In this landscape, the provincial Legislature blends in, a symbol of profound institutional degradation. which has only deserved the scandalous silence of the entire Buenos Aires political system.

That province governed with ideologism and incompetence, with hollow slogans and dialectical alibis, begins to expel the people of Buenos Aires. They are “silent exiles” that pass below the statistical radars, but are increasingly evident: many take the Roca railway to receive care in Buenos Aires hospitals, while others go from IOMA to a prepaid one. Thousands of families move from cities to gated communities in search of safety, or migrate from public schools to private education to ensure classes are taught. Others go to look for work or work in the Federal Capital or other provinces, if not directly to another country. They are citizens who flee from different forms of helplessness and who assume a kind of exile or internal migration in search of the most basic things: security, health, education, employment.
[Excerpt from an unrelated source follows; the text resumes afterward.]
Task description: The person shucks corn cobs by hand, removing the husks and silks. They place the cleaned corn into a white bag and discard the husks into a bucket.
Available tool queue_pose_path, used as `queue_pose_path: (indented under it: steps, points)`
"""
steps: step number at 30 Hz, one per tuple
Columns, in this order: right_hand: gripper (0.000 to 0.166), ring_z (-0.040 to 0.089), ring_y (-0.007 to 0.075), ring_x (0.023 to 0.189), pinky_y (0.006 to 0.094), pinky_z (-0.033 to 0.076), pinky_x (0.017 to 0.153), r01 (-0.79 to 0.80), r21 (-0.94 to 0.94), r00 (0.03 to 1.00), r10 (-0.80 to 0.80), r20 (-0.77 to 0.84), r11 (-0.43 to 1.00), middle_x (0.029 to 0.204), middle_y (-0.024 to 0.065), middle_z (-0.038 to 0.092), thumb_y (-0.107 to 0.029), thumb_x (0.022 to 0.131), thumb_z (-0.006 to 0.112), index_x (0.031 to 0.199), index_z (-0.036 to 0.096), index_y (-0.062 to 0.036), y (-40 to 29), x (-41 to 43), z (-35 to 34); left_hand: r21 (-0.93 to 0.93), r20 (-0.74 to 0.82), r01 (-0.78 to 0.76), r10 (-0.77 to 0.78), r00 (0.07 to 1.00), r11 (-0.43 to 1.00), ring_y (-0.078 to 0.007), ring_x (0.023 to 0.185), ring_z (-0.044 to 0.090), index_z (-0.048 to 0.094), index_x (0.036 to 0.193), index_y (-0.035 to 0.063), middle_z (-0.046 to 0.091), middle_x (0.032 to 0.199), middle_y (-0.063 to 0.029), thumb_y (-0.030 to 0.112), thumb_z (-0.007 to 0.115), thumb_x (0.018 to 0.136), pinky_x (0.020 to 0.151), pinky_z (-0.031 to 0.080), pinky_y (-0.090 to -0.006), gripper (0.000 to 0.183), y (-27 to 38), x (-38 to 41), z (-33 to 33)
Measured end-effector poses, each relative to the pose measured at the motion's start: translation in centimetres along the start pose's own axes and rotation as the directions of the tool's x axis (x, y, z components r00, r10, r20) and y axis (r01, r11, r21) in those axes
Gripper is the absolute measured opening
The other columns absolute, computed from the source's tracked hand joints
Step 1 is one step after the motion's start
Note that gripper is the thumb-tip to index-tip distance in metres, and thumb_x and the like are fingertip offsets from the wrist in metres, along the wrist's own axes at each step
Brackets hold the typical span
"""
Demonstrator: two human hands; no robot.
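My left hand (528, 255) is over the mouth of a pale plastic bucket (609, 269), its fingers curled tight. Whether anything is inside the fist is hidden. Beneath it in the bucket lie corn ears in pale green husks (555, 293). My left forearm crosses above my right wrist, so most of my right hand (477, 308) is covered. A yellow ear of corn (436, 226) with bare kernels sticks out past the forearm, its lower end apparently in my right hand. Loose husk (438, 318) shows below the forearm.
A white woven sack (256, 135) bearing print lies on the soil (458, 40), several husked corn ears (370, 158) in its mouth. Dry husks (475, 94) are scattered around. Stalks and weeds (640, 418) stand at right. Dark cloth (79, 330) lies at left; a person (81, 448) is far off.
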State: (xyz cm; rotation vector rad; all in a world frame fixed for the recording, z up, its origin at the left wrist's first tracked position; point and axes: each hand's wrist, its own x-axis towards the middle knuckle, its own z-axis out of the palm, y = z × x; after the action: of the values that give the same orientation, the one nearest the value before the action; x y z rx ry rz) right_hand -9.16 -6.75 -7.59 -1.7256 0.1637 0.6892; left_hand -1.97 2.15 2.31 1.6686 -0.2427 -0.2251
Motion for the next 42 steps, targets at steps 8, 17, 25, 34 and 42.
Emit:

Buenos Aires, which was historically a receptive province, today is an impoverished territory that expels its citizens. It also does the same with investments, which find friendlier environments in other provinces with less tax pressure and governments less hostile to business culture. The tourism industry has had a much more vigorous and innovative development in Mendoza, Jujuy and Patagonia than in the interior of Buenos Aires. The industrial belt of Córdoba has registered, in recent years, a much greater expansion than that of the suburbs, where the private employment rate has been, at best, stagnant. Agricultural investment itself has begun to look for other destinations, even in neighboring countries such as Paraguay, while the knowledge industry has registered, in the Buenos Aires ecosystem, much less development than it promised just a decade ago.

The video of the Argerich doctor who asks “where do you come from?” could be just the tip of the iceberg. It shows a kind of Buenos Aires exodus, which is usually the result of governments that know how to spend and collect, but do not care about managing. They are regimes that only believe in their own ideological stories while denying management, and that assimilate quality, demand and efficiency with the ideas of “the right” and “mercantilism.” Behind those pompous slogans, reality begins to emerge: more and more Buenos Aires residents are going to look elsewhere for what the Province does not give them.